IMPORTANT INFORMATION: Your app will have to be signed with the same certificate with which it was signed the first time, otherwise it will be considered a different app. Not completely tho, you will have to un-install previous versions in order to install this one.
And yes, I know it's a very long and time-taking process but it is supposed to be, only if you have the source you should be able to edit the app.
As mentioned above, the tool you are looking for is Apktool.
You need to use --force-manifest flag when you decompile to decode AndroidmManifest.xml.
I'm creating a software that will guide the user through a few steps, to publish an android application (APK file).
The way I am doing this, is that the APK file is already compiled, and all I need to do is replace an XML file in the package, and that will change the behaviour of the application. My big problem now, is that unpacking the apk file, and doing any tiny text edit, and then packing it again, breaks the signature and prevents the application from running on any device, giving a message that the signature is incorrect.
How can I solve this? I want to safely open the APK, write something in a text file, and close it again. Note that this operation will be done on the user's computer (after he purchases our application) so we're look for a command-line tool with no special requirements like JDK.
Any help?
Ok I reached the best "tested" solution - I'm posting it here to save other developers hours of googling. The only downside is that I will require the customer to install JDK on his machine, unfortunately. The reason is because I did not find any apk-signing tool that works purely on windows, without relying on JDK.
I have my android application created using Air, so this makes things easy for me - all of the air files are treated as resource assets. So have your APK archive file ready.
Once you have your modifications ready, put them inside a temporary folder named "assets". You will use the 7-zip command line tool (free: http://sourceforge.net/projects/sevenzip/) to update the contents of your apk. To have it working with your apk you will have to rename your apk's extension to zip - don't worry, you'll change it back later.
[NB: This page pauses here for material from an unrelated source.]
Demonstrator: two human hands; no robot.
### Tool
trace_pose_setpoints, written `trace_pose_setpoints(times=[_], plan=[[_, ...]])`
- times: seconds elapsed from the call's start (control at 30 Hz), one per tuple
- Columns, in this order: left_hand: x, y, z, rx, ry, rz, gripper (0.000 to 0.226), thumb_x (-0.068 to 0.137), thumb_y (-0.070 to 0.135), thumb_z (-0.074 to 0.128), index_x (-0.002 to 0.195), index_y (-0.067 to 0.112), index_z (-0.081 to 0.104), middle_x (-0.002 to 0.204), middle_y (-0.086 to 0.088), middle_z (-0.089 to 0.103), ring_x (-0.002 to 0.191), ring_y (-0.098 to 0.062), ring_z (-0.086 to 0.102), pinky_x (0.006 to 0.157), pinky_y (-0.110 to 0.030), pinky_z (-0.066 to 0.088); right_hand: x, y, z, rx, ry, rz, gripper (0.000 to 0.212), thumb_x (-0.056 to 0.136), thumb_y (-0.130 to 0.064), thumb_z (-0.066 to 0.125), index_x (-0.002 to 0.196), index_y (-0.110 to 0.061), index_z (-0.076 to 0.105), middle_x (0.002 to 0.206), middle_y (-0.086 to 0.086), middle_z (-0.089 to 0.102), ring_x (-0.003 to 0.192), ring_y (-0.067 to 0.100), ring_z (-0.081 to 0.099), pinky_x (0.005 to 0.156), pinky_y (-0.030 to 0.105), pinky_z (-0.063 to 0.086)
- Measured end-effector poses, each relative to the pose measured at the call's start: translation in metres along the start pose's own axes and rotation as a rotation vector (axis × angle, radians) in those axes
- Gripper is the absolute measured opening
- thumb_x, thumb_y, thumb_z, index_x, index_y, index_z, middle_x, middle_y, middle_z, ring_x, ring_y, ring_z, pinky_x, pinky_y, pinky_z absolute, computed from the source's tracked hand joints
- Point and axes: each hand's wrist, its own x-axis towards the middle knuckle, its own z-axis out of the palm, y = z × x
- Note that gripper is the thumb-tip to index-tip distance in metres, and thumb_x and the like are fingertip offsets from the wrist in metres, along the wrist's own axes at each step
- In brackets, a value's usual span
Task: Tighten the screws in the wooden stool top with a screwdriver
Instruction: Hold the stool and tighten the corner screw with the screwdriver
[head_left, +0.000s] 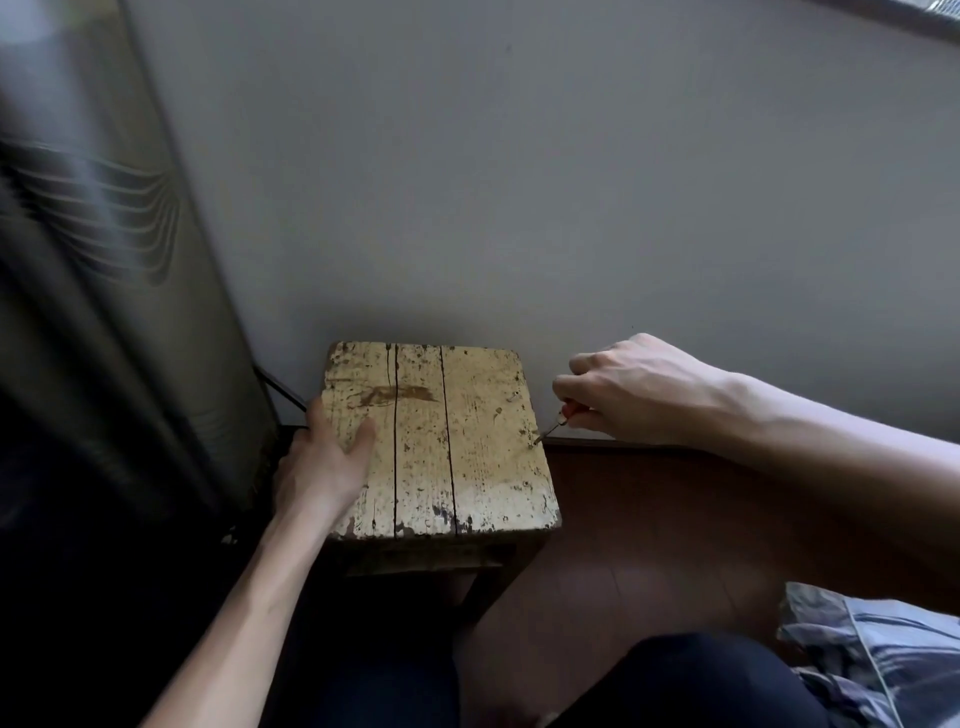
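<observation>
A worn wooden stool (457, 467) with a yellowish, paint-chipped plank top stands against the wall. My left hand (322, 462) rests on the stool's left edge, thumb flat on the top, fingers over the side. My right hand (628, 389) grips a small screwdriver (553, 427) with a reddish handle. Its metal tip slants down-left and touches the top near the right edge, about at a screw (532, 445) that is too small to make out clearly.
A grey wall (519, 182) rises right behind the stool. A tall dark cylindrical appliance (104, 260) stands to the left, with a cable beside it. Brown floor (649, 519) lies to the right; crumpled fabric (872, 654) lies at lower right. My dark-trousered knees are at the bottom.
</observation>
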Motion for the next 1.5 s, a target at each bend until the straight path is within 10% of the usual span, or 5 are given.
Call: trace_pose_setpoints(times=[0.23,0.5,1.0,1.5], plan=[[0.002,-0.001,0.001,-0.011,-0.003,0.009,0.089,0.096,0.071,0.037,0.162,0.020,0.009,0.154,-0.021,0.044,0.131,-0.043,0.052,0.101,-0.049,0.045,0.004,0.000,0.005,0.031,-0.001,0.056,0.029,0.102,-0.045,0.045,0.096,-0.020,0.058,0.090,-0.004,0.069,0.080,0.028,0.066,0.062,0.033,0.044],[0.002,0.000,0.001,0.006,-0.002,0.002,0.086,0.096,0.069,0.038,0.161,0.019,0.012,0.149,-0.022,0.048,0.127,-0.045,0.055,0.101,-0.050,0.047,0.024,-0.008,0.011,0.373,-0.117,0.532,0.035,0.092,-0.042,0.064,0.083,-0.009,0.064,0.083,0.010,0.065,0.075,0.033,0.062,0.063,0.032,0.047],[-0.002,0.002,-0.002,0.005,-0.017,-0.006,0.089,0.096,0.073,0.034,0.162,0.019,0.007,0.156,-0.021,0.041,0.132,-0.042,0.051,0.103,-0.051,0.045,0.001,0.008,0.003,-0.036,-0.048,-0.096,0.036,0.106,-0.055,0.035,0.110,-0.029,0.059,0.100,-0.007,0.060,0.094,0.020,0.066,0.066,0.035,0.049],[0.003,0.000,0.003,0.048,0.014,0.003,0.085,0.097,0.069,0.036,0.162,0.020,0.010,0.153,-0.023,0.045,0.129,-0.045,0.053,0.101,-0.050,0.045,0.015,-0.003,0.019,0.302,-0.103,0.420,0.047,0.093,-0.049,0.065,0.058,-0.024,0.043,0.067,-0.001,0.045,0.069,0.032,0.051,0.063,0.032,0.038]])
Now from a .bat file (or directly in the command prompt) from the location containing both your apk file (zip extensioned) and your assets folder, you'll call: 7za u APK-file.zip assets
Now your apk file is updated. Rename it back to .apk extension
Now you'll use the signAPK tool from here https://code.google.com/p/signapk/ and note that this is the only step requiring JDK installed. It also assumes that you have your key files ready (replace the dummy ones included in the package). Extract the file contents and call: java -jar signapk.jar key.x509.pem key.pk8 [android_app].apk [signed_android_app].apk
At the very end, you may find your signed apk file size drammatically increased. So you need to use the android's zipAlign tool: (darn, can't post the link since new users can only post a maximum of two hyperlinks)
you will be calling the command: zipAlign -c 4 [signed_android_app].apk
And voila! That's the route I'm taking.
If someone finds a way to do the signing process without relying on JDK (assuming the key files are ready) please share.
How can I solve this?
You don't. If you modify an APK file, by any means, it must be re-signed.
Android apk files must be signed. That signature proves that the contents of the apk have NOT BEEN MODIFIED from what was initially published. (Which is exactly what you are doing.) The signature at the same time, also proves who the author is.
So in a normal signed apk file:
You know who the author is. (Even if it's not something you as a human can understand.)
You know the contents were put there by the author, and not modified since.
This is a key security measure built into Android, is there for very good reason, and cannot be overcome. It prevents things like viruses from being embedded inside innocent apk files.